← Back to Timeline

FLORAH: A generative model for halo assembly histories

Experimental Physics

Authors

Tri Nguyen, Chirag Modi, L. Y. Aaron Yung, Rachel S. Somerville

Abstract

The mass assembly history (MAH) of dark matter halos plays a crucial role in shaping the formation and evolution of galaxies. MAHs are used extensively in semi-analytic and empirical models of galaxy formation, yet current analytic methods to generate them are inaccurate and unable to capture their relationship with the halo internal structure and large-scale environment. This paper introduces FLORAH, a machine-learning framework for generating assembly histories of ensembles of dark matter halos. We train FLORAH on the assembly histories from the GUREFT and VSMDPL N-body simulations and demonstrate its ability to recover key properties such as the time evolution of mass and concentration. We obtain similar results for the galaxy stellar mass versus halo mass relation and its residuals when we run the Santa Cruz semi-analytic model on FLORAH-generated assembly histories and halo formation histories extracted from an N-body simulation. We further show that FLORAH also reproduces the dependence of clustering on properties other than mass (assembly bias), which is not captured by other analytic methods. By combining multiple networks trained on a suite of simulations with different redshift ranges and mass resolutions, we are able to construct accurate main progenitor branches (MPBs) with a wide dynamic mass range from $z=0$ up to an ultra-high redshift $z \approx 20$, currently far beyond that of a single N-body simulation. FLORAH is the first step towards a machine learning-based framework for planting full merger trees; this will enable the exploration of different galaxy formation scenarios with great computational efficiency at unprecedented accuracy.

Concepts

generative models dark matter normalizing flows recurrent networks cosmological simulation halo assembly bias emulation merger trees surrogate modeling density estimation semi-analytic models

The Big Picture

Imagine trying to reconstruct someone’s entire life story from knowing their age and weight today. That’s roughly the challenge cosmologists face when trying to understand how galaxies formed: they can observe a galaxy now, but to understand why it looks the way it does, they need the full history of the dark matter “halo” it grew inside.

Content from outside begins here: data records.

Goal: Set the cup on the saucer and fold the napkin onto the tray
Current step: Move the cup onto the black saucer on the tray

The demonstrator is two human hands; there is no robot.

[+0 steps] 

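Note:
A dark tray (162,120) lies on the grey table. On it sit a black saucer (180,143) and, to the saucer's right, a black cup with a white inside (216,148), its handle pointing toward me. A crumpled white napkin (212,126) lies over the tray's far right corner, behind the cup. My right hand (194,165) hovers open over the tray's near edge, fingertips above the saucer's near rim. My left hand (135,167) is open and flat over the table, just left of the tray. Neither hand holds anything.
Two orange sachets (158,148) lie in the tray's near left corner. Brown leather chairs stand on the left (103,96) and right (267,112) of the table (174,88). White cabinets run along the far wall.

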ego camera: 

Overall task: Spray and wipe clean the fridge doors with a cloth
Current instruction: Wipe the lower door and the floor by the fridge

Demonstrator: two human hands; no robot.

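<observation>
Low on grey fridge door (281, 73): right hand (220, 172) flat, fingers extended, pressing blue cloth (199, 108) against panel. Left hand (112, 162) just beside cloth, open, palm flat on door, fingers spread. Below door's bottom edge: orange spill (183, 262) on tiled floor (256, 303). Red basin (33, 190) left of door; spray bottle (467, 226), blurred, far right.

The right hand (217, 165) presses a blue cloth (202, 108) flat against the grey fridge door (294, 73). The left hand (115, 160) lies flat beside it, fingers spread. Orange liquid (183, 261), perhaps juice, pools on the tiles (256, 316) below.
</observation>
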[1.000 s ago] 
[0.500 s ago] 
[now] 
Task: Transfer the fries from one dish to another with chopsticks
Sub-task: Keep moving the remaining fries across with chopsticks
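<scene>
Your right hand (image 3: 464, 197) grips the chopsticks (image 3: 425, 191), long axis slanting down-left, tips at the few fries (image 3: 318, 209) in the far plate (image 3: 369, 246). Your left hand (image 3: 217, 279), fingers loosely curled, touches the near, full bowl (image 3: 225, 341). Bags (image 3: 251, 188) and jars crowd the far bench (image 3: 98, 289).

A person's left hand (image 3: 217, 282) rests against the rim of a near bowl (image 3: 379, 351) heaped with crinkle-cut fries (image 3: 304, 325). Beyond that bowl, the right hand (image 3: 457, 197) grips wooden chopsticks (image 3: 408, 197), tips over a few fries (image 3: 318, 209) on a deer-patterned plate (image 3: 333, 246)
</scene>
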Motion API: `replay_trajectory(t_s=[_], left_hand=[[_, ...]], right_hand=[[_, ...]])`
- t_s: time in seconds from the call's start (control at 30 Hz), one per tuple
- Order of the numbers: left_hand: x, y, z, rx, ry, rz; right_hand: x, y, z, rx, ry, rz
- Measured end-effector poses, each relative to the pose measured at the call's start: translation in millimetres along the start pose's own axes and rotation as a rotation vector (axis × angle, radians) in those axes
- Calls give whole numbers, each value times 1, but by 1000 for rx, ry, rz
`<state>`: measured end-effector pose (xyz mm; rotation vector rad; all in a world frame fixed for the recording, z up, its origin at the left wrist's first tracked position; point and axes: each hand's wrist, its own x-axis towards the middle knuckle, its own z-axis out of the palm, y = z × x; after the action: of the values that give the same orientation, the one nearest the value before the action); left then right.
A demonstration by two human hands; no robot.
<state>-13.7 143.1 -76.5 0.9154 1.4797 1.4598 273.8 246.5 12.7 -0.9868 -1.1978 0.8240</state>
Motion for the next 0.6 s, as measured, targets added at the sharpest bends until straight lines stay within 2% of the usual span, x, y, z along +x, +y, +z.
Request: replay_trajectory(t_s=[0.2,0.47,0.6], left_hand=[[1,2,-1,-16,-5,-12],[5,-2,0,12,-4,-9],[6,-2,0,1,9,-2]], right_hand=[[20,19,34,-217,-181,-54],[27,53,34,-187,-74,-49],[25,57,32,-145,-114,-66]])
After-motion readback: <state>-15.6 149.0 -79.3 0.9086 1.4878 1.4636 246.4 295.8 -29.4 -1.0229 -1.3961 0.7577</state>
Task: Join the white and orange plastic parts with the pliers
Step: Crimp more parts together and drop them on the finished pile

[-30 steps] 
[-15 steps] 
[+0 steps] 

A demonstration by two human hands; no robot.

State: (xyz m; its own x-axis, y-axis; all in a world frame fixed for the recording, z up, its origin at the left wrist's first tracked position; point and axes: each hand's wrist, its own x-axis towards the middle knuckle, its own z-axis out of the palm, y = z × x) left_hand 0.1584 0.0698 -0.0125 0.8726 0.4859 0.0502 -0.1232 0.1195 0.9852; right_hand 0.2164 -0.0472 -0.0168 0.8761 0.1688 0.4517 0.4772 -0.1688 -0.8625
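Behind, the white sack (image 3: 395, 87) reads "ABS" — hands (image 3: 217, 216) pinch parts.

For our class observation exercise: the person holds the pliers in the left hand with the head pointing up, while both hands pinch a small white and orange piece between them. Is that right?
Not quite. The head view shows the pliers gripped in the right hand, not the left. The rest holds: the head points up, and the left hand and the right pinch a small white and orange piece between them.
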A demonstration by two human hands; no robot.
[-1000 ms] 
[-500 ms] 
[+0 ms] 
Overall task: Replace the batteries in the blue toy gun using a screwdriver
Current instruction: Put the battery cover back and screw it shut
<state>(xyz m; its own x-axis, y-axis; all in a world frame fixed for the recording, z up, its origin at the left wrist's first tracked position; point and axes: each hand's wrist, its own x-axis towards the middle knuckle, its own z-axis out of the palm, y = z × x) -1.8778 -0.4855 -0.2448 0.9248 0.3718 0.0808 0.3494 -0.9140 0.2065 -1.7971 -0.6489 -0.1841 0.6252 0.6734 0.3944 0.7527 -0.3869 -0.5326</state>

Dark matter halos are the invisible scaffolding of the universe, vast gravitationally bound clumps of dark matter that coalesced over billions of years, merging and growing, each one hosting a galaxy.

The mass assembly history (the record of how a halo accumulated its mass over cosmic time) is the Rosetta Stone for galaxy formation. Feed it into a galaxy formation model, and you can predict how many stars a galaxy contains, how fast it’s forming new ones, even how it clusters with its neighbors. The problem: computing accurate histories for millions of halos, across the full range of galaxy sizes and all the way back to the early universe, is computationally brutal. The standard shortcuts are fast but wrong. A team from MIT and the Flatiron Institute has now introduced a machine learning framework called FLORAH that is both fast and right.

Key Insight: FLORAH uses a combination of recurrent neural networks and normalizing flows to generate statistically accurate dark matter halo assembly histories, including subtle environmental effects that previous analytic methods cannot capture.

How It Works

A halo’s past isn’t a single number. It’s a time-ordered sequence of masses and structural properties, and the space of possible histories for any given halo is enormous. FLORAH tackles this with two interlocking components.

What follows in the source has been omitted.